What's the reason for continued bullishness?

Image via Julianprescott2604juuly/Wikimedia

Chris Quigley, contributing editor of The Prudent Speculator, takes a look at a pair of technology stocks that have been in the news recently for unfavorable coverage; the value investing expert explains the reasoning for his continued bullishness.

System software firm Oracle ORCL posted earnings per share of $0.99, versus the $0.94 estimate in fiscal Q4 2018. ORCL had sales of $11.3 billion (vs. $11.2 billion estimate). Though the stock price was initially higher in after-hours trading following the release of the results, shares tumbled 7.5% the next day after the company announced that it will change the way it breaks out business segment income.

For fiscal Q4 2018, ORCL reported $9.52 billion of Cloud revenue, $1.15 billion of Hardware revenue and $883 million of Services revenue. That’s compared with fiscal Q3’s $1.57 billion of Cloud revenue, $994 million of Hardware revenue and $6.42 billion of Software revenue. The shift, many analysts believe, was an effort to mask intense competition in the cloud space.

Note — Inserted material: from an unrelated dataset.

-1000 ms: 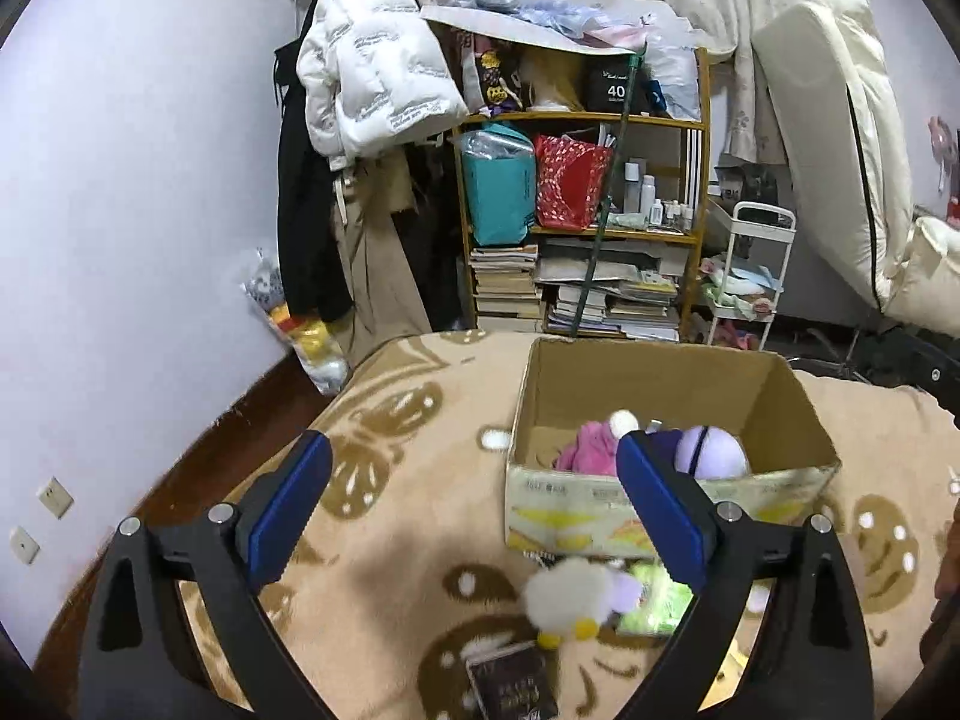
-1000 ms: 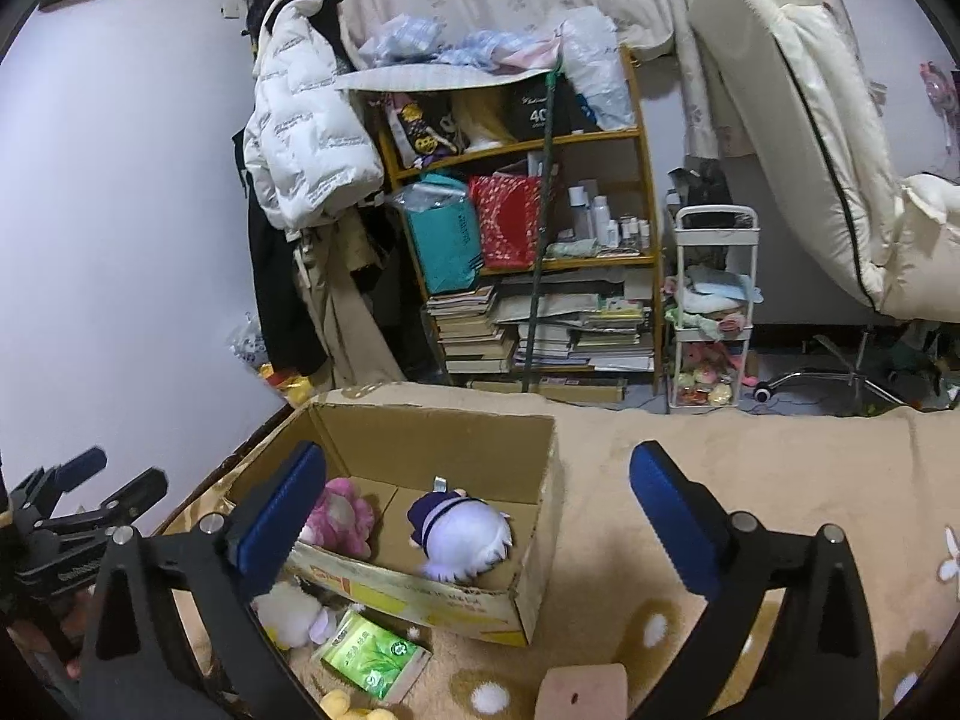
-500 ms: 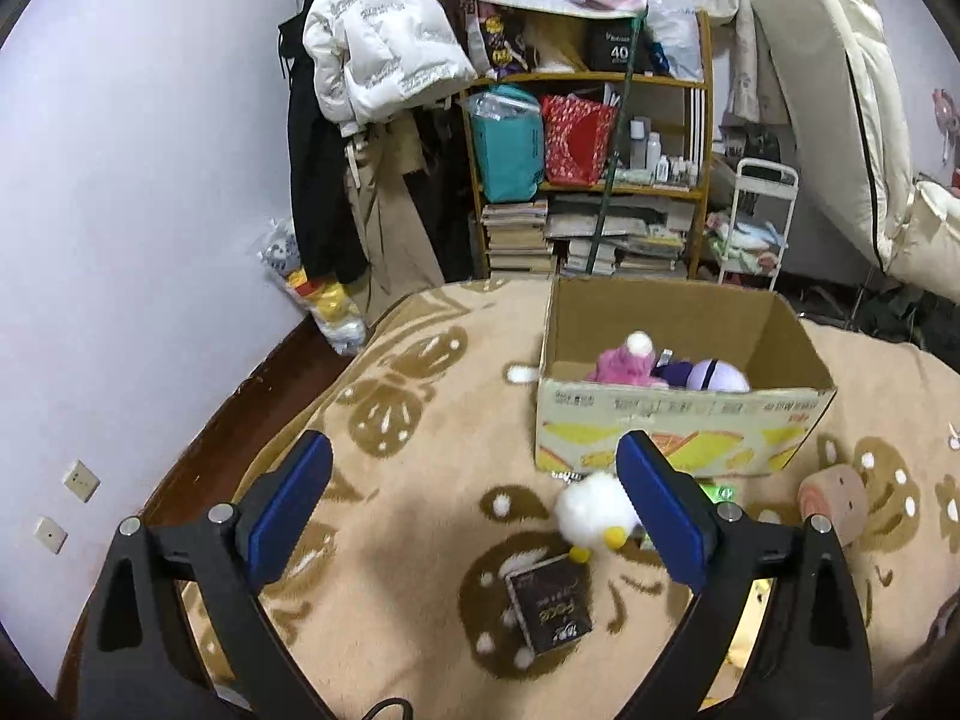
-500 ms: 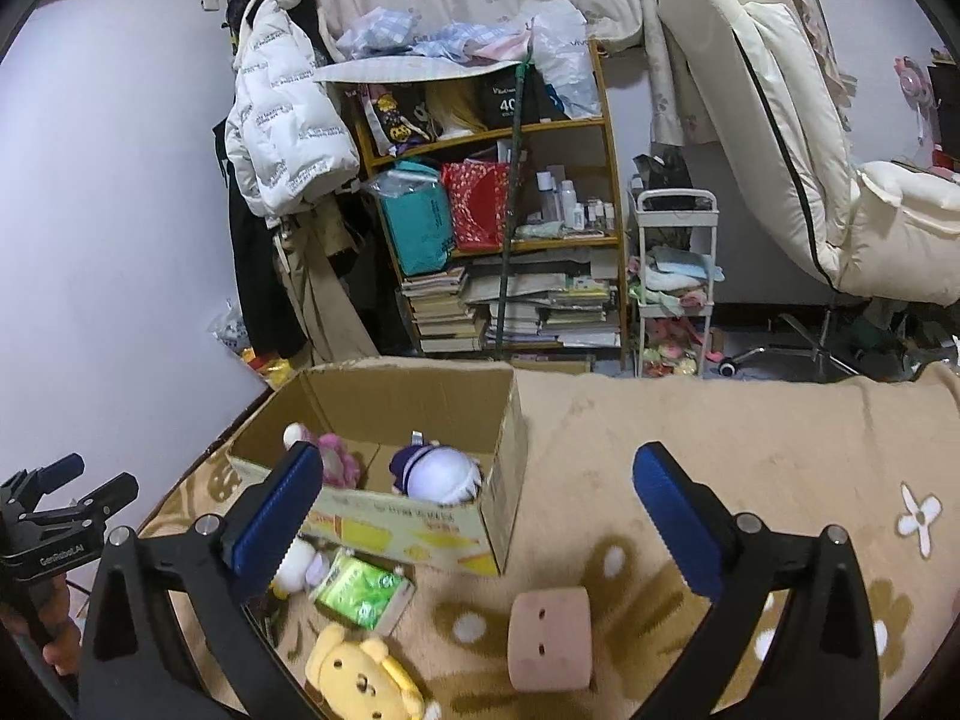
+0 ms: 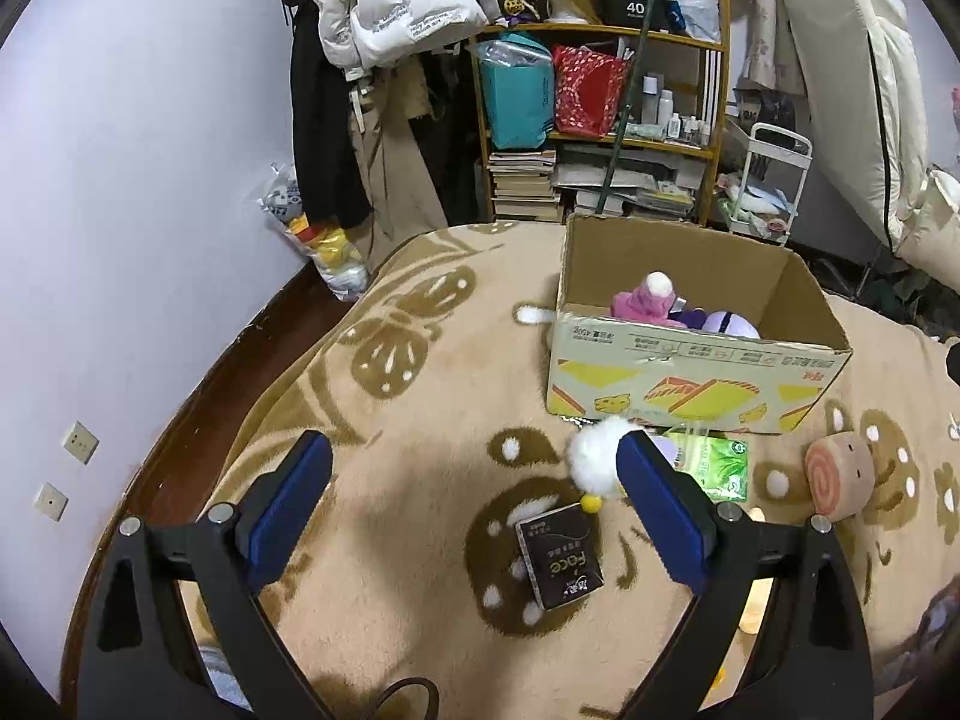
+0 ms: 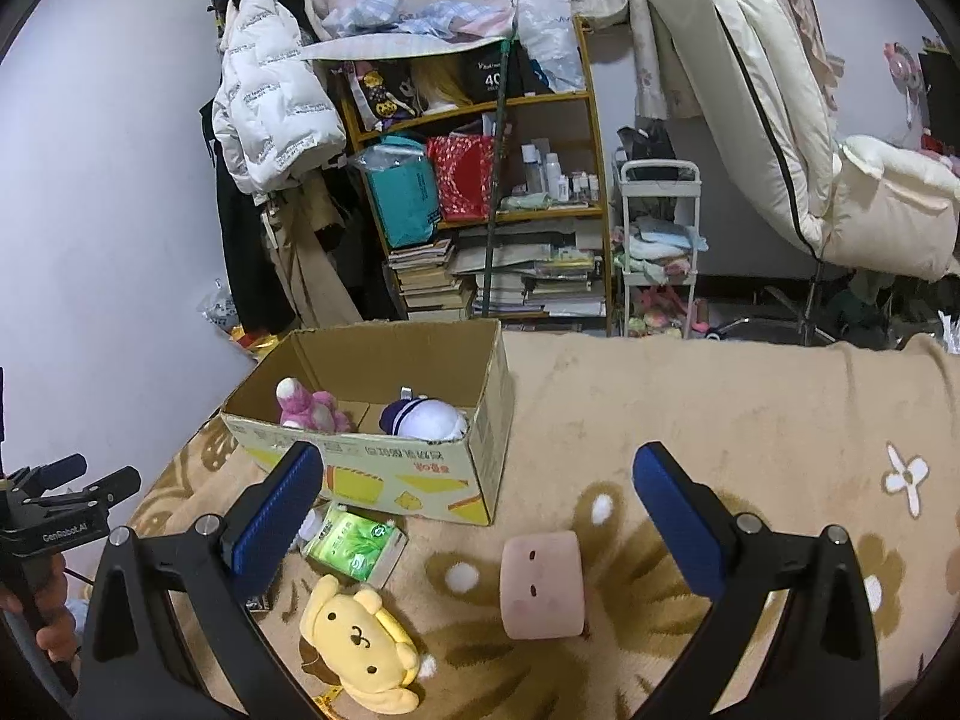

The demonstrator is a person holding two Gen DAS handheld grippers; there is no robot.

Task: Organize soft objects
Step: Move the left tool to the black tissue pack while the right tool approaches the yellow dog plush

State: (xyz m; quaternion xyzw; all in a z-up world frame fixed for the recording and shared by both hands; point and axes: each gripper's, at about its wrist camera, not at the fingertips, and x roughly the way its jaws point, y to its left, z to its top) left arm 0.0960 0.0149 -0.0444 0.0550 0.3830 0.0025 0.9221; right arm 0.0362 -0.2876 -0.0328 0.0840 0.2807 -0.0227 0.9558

While we understand that the change in reporting better matches ORCL’s current business, the adjustments definitely make period-over-period comparisons more difficult and to some extent they obscure nearer term changes in the business. Perhaps that’s not a terrible thing, though, as we often marvel at the short-term reactions of Wall Street. As long-term readers are aware, it’s our deeply held belief that a long-term view is one of the secrets to investing success.

Despite another big share price pullback, we continue to be encouraged by the possibilities in the cloud business and we believe that ORCL has a quality leadership team that will drive top-line growth to the bottom line.

We think that the sell-off creates an opportunity to purchase an undervalued IT firm with solid fundamentals, a substantial net cash position and strong free cash flow generation. With shares having retreated from the all-time highs earlier this month, we think that the forward P/E ratio of 12.9 times remains very reasonable.

ORCL also sports a solid balance sheet with $67.3 billion of cash and marketable securities, or $6.6 billion of net cash (cash less debt). Our Target Price has been bumped up to $58, and we note that the shares are now changing hands not too far above the 52-week low that was set on Thursday. ORCL currently yields 1.7%.

Intel INTC reported on June 22 that CEO Brian Krzanich resigned after an internal review found that he had an inappropriate, consensual relationship with an Intel employee, which is a violation of the company’s non-fraternization policy. The board has appointed CFO Bob Swan as the interim CEO.

“The board believes strongly in Intel’s strategy and we are confident in Bob Swan’s ability to lead the company as we conduct a robust search for our next CEO. Bob has been instrumental to the development and execution of Intel’s strategy, and we know the company will continue to smoothly execute. We appreciate Brian’s many contributions to Intel,” said Intel Chairman Andy Bryant.

And, oh by the way, the press release also noted, “Intel expects to deliver a record second quarter, with revenues of approximately $16.9 billion and non-GAAP EPS of approximately $0.99. With accelerating data-centric revenue, the company is off to an excellent start in the first half of the year and expects 2018 to be another record year. Intel will provide full second-quarter results and an updated outlook for the full year on the second-quarter earnings call on July 26.”

The outlook was definitely better than expected, which tempered somewhat the negative market reaction to the dramatic news in the executive suite.

While we think that Krzanich made many substantial improvements to the company during his tenure, including accelerating the shift towards enterprise customers, Intel has been losing some ground to rivals lately (notably a slipping Moore’s Law) and we might argue that a fresh outlook at the top is not the end of the world. In fact, our target price for INTC has been inched up to $60.